We believe it is invaluable that our students learn what it means to work together as a creative collective. Working in a creative collective is fundamentally different from working together in groups to hand in a given assignment. As a creative collective you must jointly determine the content and conditions from which to start, jointly monitor the process and jointly achieve the self-determined goals. This requires different skills than working in a partnership where the tasks are defined in advance, where a structure is established in advance and the goals are determined in advance.
As part of a creative collective, you learn to embrace the process, to give and take, to move flexibly, to share authorship, to deal with conflicting interests, conflict resolution, to be creative in an organic way, generosity and letting go. If we learn these skills, we can learn to practice solidarity. The skills allow you to form selfless alliances to pursue higher goals together. And because major social changes are needed to avert the crises that are heading our way—climate crisis, institutional racism, housing shortage, etc.—we want to invest in these skills and in collectivity. Together we are strong!

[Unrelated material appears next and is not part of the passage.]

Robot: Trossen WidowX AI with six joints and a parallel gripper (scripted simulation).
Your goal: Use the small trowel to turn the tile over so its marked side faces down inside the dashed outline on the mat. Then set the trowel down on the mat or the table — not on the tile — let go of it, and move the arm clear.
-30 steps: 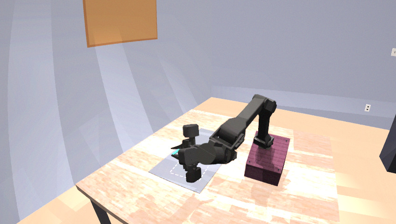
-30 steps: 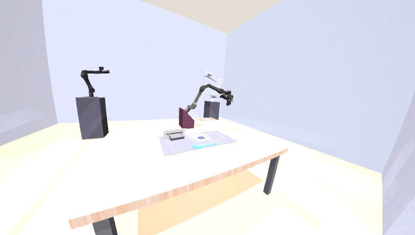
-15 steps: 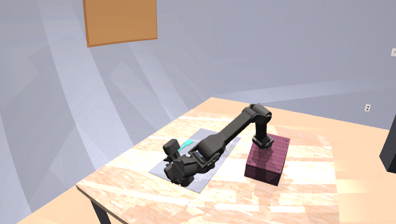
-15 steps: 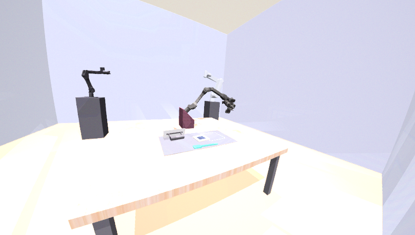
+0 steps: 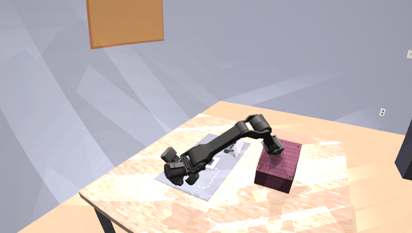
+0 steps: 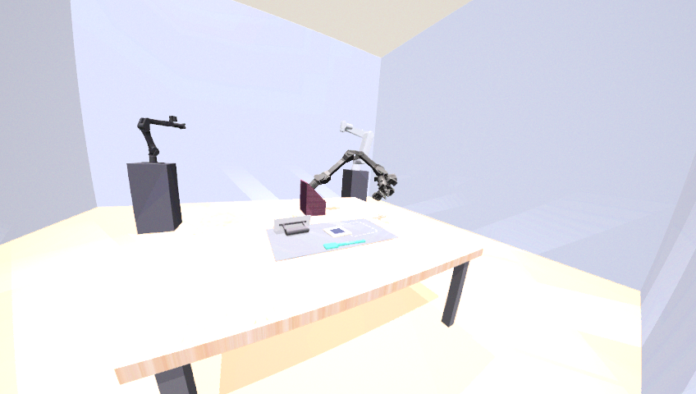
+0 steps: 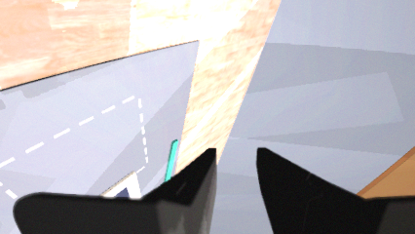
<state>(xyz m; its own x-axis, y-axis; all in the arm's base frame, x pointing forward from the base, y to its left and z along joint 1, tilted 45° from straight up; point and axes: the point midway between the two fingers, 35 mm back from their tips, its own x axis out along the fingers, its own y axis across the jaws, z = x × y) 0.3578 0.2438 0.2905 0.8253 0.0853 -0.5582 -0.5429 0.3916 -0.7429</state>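
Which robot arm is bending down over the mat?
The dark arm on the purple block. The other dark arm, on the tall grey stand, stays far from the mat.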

But how do you guide lessons in collective creativity? After all, as a collective you have to determine and implement a lot jointly. How can you do such a D.I.T. process (Do It Together) as a coach or teacher? What learning objectives are involved and what are the different steps in the learning process? We created a lesson program for Collective Creativity that we use as a guideline. We also hope to inspire other courses. We are convinced that when we invest broadly in collectivity, we invest in a future. A future in which we can jointly implement necessary changes.
The learning objectives of the Collective Creativity programmme are:
- Gaining knowledge about the theory and praxis of collective creativity in the arts;
- Researching and experimenting with collective creativity within the arts;
- Developing skills in collaboration, communication, decision-making, generosity and collective planning;
- Critically analysing and evaluating collective art practices;
- Realising a collective creative project.